CoinTrust

ViteVenom Targets Vite Developers With Blockchain Malware

Malware

Cybersecurity researchers have uncovered a new software supply chain attack targeting developers who use the Vite frontend development ecosystem, identifying seven malicious npm packages designed to infect systems with advanced malware. The campaign, dubbed ViteVenom by security firm Checkmarx, represents an evolution of the previously identified ChainVeil operation and demonstrates how attackers are increasingly using blockchain technology to make their infrastructure more resilient.

According to Checkmarx, the latest campaign has been linked to a threat actor tracked as SuccessKey. Investigators found evidence indicating that the operation had been active since at least February 27, 2026, when cryptocurrency wallets associated with the campaign were first activated. The researchers also concluded that the infrastructure and techniques used in ViteVenom strongly overlapped with those observed in the earlier ChainVeil attacks.

Unlike the previous campaign, which relied on typo-squatted packages masquerading as tools related to Tailwind, Sass, object-relational mapping libraries, and rate-limiting utilities, ViteVenom specifically targets developers building applications with the Vite JavaScript frontend build tool. The attackers also adopted a different naming strategy by publishing scoped npm packages that closely resembled the legitimate @vitejs namespace, increasing the likelihood that developers would mistake the malicious packages for authentic ones.

The seven identified packages were uploaded to npm between June 29 and July 3, 2026. Collectively, they recorded hundreds of downloads before being identified, highlighting the continued risk posed by malicious packages within widely used open-source software repositories.

Blockchain Infrastructure Hides Malware Delivery

Researchers found that the campaign relies on a four-layer blockchain-based command-and-control architecture spanning Tron, Aptos, and Binance Smart Chain, making the malicious infrastructure significantly harder to disable than traditional servers. Instead of depending on conventional domain names or centralized servers that can be seized or blocked, the attackers embedded payload references within blockchain transactions.

The malware does not activate when the package is installed. Instead, execution occurs only when the compromised package is imported into a project, reducing the likelihood of detection by endpoint security products during installation.

Once triggered, the malicious loader queries the Tron blockchain for the attacker’s latest transaction, decodes the transaction data to retrieve a Binance Smart Chain transaction hash, and extracts an encrypted payload from that transaction. The payload is then decrypted using a hard-coded key before the malware proceeds to its next stage.

Researchers explained that storing payload references on public blockchains instead of conventional domains makes the infrastructure exceptionally difficult to disrupt because blockchain records cannot be easily removed. If communication through Tron fails, the malware automatically switches to the Aptos blockchain as a backup retrieval channel.
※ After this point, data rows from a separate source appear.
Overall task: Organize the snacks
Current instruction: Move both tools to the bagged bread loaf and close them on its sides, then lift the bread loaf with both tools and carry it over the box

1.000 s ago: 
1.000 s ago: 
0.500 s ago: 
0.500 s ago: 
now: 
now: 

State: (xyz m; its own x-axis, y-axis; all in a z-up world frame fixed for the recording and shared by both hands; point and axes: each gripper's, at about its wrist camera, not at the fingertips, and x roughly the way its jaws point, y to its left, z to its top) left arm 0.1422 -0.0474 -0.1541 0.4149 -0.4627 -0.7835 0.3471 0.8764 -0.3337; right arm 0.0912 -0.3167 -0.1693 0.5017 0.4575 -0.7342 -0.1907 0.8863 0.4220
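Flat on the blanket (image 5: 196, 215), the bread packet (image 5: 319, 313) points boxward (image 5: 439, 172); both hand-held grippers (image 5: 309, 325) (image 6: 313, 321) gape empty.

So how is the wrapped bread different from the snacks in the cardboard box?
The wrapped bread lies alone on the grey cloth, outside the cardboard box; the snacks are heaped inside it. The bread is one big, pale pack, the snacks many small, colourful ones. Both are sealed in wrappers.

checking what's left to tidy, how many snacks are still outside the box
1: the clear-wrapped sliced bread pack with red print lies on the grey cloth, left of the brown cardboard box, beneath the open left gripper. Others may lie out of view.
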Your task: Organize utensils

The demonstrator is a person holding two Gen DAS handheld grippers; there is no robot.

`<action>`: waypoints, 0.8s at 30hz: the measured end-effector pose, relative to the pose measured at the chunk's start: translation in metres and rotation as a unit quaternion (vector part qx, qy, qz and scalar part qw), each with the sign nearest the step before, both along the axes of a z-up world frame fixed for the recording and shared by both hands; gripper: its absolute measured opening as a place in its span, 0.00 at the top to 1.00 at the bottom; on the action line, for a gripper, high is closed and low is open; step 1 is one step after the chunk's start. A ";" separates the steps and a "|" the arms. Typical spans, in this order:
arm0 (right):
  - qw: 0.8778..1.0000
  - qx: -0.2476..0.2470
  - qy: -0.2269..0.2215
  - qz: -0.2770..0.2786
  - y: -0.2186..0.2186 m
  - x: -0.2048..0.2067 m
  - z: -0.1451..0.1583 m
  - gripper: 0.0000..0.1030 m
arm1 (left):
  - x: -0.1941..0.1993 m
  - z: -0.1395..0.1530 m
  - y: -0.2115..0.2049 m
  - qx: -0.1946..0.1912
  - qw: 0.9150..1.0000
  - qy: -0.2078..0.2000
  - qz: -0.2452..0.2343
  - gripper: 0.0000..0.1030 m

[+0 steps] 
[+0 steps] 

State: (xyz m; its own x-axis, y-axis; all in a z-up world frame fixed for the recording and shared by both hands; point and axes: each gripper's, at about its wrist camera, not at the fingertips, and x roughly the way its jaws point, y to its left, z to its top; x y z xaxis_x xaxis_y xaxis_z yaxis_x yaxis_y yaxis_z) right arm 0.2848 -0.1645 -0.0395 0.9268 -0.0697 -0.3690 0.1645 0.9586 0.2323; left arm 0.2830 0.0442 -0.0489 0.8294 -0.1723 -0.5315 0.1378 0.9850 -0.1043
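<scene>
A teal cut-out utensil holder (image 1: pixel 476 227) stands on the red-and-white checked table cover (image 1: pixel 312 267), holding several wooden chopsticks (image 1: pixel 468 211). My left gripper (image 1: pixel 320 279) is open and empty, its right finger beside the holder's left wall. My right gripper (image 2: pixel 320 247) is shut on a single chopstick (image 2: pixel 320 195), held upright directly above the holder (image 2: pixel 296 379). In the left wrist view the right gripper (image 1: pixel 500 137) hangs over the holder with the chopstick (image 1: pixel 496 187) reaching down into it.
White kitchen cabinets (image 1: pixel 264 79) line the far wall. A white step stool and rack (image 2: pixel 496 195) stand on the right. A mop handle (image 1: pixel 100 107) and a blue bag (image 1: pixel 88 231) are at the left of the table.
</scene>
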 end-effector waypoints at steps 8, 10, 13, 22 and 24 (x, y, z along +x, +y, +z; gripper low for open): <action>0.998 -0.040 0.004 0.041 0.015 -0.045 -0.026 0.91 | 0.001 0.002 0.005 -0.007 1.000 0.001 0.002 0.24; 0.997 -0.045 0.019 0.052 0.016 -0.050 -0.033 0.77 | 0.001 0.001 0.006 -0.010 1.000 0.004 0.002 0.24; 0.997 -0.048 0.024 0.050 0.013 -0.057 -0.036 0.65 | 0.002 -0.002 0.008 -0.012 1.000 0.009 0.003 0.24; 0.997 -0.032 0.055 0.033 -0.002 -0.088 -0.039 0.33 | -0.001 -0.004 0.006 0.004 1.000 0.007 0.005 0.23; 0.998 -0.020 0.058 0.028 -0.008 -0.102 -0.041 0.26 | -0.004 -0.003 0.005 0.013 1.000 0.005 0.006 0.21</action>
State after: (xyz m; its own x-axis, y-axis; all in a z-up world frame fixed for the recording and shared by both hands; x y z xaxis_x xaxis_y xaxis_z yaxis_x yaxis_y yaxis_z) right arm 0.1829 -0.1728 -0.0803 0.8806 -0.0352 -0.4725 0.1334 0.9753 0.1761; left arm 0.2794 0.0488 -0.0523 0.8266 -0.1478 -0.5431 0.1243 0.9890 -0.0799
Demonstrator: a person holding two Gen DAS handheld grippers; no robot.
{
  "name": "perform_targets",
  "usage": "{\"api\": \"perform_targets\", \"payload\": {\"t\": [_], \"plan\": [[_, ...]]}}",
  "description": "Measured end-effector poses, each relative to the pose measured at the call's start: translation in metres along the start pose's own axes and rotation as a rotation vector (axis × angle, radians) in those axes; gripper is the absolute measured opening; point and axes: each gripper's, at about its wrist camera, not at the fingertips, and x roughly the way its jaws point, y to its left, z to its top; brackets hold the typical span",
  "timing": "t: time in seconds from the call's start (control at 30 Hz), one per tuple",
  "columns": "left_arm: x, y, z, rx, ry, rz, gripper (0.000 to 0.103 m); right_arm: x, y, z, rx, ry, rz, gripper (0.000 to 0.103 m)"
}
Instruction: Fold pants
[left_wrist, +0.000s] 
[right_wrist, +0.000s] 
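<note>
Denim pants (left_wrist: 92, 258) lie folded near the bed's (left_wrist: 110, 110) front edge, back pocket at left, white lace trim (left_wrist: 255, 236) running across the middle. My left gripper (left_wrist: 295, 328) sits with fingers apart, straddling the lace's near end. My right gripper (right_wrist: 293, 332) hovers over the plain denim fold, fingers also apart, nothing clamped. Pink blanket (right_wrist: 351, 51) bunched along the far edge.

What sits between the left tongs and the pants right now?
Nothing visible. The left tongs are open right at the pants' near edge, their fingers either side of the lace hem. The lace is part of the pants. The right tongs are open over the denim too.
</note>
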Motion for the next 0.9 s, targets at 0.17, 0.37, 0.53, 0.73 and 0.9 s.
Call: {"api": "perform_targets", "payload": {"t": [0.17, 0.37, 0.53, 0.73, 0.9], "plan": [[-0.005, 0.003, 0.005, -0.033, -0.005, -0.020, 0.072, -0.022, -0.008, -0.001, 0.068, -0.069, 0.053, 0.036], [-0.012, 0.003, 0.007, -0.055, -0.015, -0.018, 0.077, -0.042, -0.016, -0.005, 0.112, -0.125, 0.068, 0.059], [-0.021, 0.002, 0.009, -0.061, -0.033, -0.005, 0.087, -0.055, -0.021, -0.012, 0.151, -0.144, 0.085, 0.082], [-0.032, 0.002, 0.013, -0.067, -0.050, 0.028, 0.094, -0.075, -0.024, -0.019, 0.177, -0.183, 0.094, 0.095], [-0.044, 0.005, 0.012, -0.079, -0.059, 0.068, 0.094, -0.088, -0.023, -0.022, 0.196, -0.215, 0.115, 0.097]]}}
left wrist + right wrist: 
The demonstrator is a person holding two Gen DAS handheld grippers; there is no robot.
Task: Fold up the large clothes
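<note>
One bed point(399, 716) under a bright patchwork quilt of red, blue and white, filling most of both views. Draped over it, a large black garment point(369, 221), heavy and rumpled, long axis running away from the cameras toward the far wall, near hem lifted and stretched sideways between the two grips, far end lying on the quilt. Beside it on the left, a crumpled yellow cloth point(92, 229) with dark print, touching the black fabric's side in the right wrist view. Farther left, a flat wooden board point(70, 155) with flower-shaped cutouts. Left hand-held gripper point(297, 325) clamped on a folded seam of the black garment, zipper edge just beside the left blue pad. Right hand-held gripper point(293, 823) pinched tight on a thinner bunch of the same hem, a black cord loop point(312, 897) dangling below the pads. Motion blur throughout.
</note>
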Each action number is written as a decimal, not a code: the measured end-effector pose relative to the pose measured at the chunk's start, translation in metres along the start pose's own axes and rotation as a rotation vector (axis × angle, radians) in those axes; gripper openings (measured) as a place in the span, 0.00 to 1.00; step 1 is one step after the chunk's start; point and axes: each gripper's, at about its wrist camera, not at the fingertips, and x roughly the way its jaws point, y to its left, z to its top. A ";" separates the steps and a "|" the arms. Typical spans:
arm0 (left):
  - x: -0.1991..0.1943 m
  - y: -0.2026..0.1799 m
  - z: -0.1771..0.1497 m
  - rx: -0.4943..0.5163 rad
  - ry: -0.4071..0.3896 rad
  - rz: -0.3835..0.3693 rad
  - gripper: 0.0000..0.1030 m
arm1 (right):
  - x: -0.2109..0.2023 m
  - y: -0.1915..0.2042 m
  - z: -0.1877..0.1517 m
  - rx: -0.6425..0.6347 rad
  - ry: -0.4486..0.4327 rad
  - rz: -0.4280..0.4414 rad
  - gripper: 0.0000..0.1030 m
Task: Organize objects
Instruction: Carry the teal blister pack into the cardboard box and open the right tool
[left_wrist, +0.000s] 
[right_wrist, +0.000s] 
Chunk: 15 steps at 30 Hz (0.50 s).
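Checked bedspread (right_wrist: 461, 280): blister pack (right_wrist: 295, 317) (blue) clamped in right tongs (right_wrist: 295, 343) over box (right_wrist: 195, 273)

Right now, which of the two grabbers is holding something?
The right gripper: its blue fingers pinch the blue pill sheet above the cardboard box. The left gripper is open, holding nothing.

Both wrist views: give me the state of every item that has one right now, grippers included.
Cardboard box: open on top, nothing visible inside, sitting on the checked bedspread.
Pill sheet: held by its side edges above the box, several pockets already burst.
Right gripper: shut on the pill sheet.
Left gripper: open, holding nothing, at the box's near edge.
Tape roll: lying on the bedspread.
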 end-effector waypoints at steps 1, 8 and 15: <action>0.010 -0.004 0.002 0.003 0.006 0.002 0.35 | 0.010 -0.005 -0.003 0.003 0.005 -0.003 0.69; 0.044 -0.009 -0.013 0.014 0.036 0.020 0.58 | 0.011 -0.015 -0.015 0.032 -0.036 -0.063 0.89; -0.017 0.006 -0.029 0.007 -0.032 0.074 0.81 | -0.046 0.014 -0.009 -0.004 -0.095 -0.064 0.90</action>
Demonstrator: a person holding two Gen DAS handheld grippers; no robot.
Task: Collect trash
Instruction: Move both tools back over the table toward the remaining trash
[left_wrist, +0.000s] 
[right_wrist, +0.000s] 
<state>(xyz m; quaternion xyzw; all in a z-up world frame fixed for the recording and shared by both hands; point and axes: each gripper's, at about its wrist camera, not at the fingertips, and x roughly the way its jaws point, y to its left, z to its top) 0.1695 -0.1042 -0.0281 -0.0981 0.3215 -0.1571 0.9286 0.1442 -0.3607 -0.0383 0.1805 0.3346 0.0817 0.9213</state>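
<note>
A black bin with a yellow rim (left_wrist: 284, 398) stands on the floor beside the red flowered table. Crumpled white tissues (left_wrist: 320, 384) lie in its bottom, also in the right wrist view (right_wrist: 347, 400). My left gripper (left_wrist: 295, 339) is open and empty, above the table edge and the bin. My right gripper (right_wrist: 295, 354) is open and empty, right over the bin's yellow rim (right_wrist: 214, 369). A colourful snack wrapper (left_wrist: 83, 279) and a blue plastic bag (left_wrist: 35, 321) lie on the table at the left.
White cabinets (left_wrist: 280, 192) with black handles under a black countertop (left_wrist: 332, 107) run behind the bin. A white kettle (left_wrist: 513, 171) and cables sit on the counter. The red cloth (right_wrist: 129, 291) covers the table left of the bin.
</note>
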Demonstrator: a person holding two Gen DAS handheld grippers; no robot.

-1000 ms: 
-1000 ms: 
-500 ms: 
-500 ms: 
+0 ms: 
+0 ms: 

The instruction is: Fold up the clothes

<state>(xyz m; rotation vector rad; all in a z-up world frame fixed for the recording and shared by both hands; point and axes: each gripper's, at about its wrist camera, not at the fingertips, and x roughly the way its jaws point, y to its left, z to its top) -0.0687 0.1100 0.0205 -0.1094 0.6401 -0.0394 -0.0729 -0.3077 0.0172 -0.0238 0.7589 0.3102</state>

The retrieved payload subsequently obtains the command-and-control configuration and launches another loader responsible for deploying a remote access trojan. The malware is capable of establishing reverse shell access, harvesting credentials, stealing files, and creating persistent backdoors on compromised systems. Investigators also found that the malware includes an additional fallback mechanism that can retrieve the remote access trojan directly over HTTP, bypassing blockchain retrieval if necessary.

Security experts urged organizations and developers who installed any of the affected packages to remove them immediately, audit project dependencies, rotate all credentials, and inspect .bashrc, .zshrc, and .profile files for unauthorized modifications that could indicate persistence mechanisms.

Researchers further assessed that although the campaigns used different package names, maintainer accounts, cryptocurrency wallets, and malicious file locations, those differences appeared consistent with a single threat actor compartmentalizing multiple distribution channels to reduce operational exposure while maintaining a shared malware delivery infrastructure.